Activity 1: Characters' Home States

Materials: scissors, tape or glue
On the page, "Characters' Homes," you will find symbols for the characters with their names. As you are introduced to a character, cut out his or her symbol and paste it on the state in which the character resided before the war began. Use your colored map from Lesson 1. As you read the book, the completed map will help you keep track of which characters are from the North and which are from the South.

Not every character's home state is given in the book. If a home state is not provided, then put the character in the North or South depending on what side he or she is siding with. Some characters mention towns, so you will have to research to see which state contains that town. One character is a "dry-land sailor" who moves all over the country.
As your child reads the story, she will identify the home state of each of the characters in the story. The completed map will help her keep track of which side each character is fighting for. Check her map at the end of the unit to see if the characters were correctly placed in their home states.

Answers for Map
Colonel Oliver Brattle: South Carolina
Lily Malloy: Minnesota
Shem Suggs: Arkansas
Gideon Adams: Ohio
Flora Wheelworth: Virginia
James Dacy: Massachusetts
Toby Boyce: Georgia
Virgil Peavey: Alabama
Nathaniel Epps: Dry-land sailor who moves around the country
Dietrich Herz: New York
Dr. Bill Rye: North Carolina
Judah Jenkins: Virginia
General Irvin McDowell: state not given, Northern general
A.B. Tilbury: Maine
Carlotta King: Mississippi
Edmond Upwig: Washington, D.C.

Activity 2: Critical Thinking and Propaganda

Materials: journal
It is important for all citizens to be critical thinkers. As a citizen, you must learn to identify facts and opinions in order to determine your stance on different issues. During the Civil War years, this was especially important because there were many different perspectives on the issues surrounding the war.

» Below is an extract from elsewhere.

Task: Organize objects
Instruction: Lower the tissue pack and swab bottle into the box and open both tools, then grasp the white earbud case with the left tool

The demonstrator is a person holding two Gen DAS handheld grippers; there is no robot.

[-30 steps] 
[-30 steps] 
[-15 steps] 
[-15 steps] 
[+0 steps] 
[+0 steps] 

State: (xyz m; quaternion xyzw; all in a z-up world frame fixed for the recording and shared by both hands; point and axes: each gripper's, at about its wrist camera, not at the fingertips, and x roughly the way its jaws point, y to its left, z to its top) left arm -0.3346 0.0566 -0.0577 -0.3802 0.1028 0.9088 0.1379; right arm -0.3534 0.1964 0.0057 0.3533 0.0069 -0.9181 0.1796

Propaganda is a form of communication aimed at influencing the attitude of a community toward some cause or position. As opposed to providing factual information, the purpose of propaganda is to influence an audience. Propaganda often uses messages to produce an emotional rather than rational response to the information presented. The desired result is a change in the target audience's attitude toward the subject matter, often to further a political agenda.

Read the Civil War speech on the "Constitution Ratification" pages. In your journal, record three factual statements from the speech and three opinion statements. Attempt to record at least two statements that could be propaganda that attempts to change the attitudes of the listeners to further a political agenda.

After you have read the speech, look at the pictures at the bottom of the last page of the speech and on the "Propaganda" page. Spend some time looking at the pictures that were produced during the Civil War and used as propaganda. Explain how each picture could have been used as propaganda to sway the attitudes the Northerners had toward Southerners.
For this activity, your child will analyze parts of a speech and posters to decide how each was used as propaganda during the Civil War.